Presidente ensaia plano para evitar retaliações; procuradores e ministros veem ritmo ágil de investigação pelo relator, ministro Celso de Mello

Ministro Celso de Mello, relator do inquérito sobre a interferência de Jair Bolsonaro na Polícia Federal. Foto: Reprodução/STF

Jornal GGN – A divulgação do vídeo da reunião ministerial de 22 de abril deu início a um novo capítulo na investigação sobre uma eventual interferência do presidente Jair Bolsonaro na Polícia Federal: agora, o presidente considera procurar o presidente do STF (Supremo Tribunal Federal), Dias Toffoli, para diminuir mal-estar e evitar retaliações.

Segundo informações do jornal Folha de São Paulo, existe o temor de uma eventual reação à crítica feita pelo ministro da Educação, Abraham Weintraub – a gravação da reunião mostra Weintraub dizendo que colocaria “esses vagabundos todos na cadeia”, começando no STF.

Tanto procuradores como ministros do Supremo, além de integrantes do governo, têm considerado que o relator do inquérito, ministro Celso de Mello, tem adotado um ritmo acelerado em busca de provas que venham a sustentar a investigação.

A pressa também é vista por parte do presidente Bolsonaro: a fala de Weintraub ajudou a piorar a já desgastada relação entre Executivo e Judiciário.

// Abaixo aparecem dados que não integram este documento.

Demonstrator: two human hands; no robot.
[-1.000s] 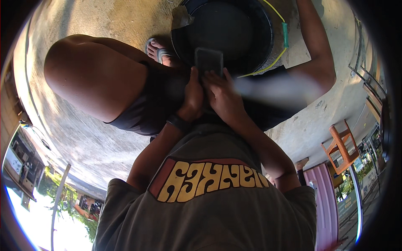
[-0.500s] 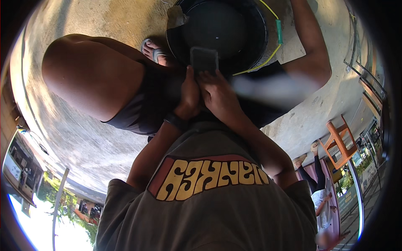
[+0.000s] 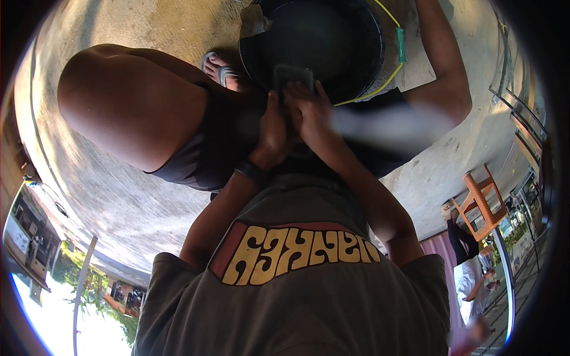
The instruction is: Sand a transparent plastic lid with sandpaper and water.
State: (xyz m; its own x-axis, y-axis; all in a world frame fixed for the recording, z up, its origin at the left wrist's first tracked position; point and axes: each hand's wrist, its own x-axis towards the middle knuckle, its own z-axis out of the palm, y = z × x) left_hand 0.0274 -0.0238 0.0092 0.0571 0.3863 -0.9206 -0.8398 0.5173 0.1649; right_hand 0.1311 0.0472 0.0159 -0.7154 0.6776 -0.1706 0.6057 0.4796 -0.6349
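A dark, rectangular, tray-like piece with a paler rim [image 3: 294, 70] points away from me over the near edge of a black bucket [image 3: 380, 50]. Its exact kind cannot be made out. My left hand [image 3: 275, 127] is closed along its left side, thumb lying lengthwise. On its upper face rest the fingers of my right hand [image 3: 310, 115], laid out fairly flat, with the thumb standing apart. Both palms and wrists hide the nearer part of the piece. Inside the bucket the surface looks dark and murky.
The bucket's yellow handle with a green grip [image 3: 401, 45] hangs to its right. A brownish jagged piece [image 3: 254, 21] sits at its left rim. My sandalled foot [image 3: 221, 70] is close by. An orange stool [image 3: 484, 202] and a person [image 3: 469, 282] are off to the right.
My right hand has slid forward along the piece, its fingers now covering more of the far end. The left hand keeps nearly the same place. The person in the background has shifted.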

O presidente tem mostrado algum receio de que o episódio seja usado pelo Judiciário para estabelecer novas derrotas contra o governo, seja no andamento da investigação ou em processos no Supremo.

Na avaliação de Bolsonaro, uma amostra de que pode ocorrer uma reação negativa está relacionada à decisão de Celso de Mello em encaminhar à PGR (Procuradoria-Geral da República) pedido da oposição para que seu celular seja apreendido e periciado.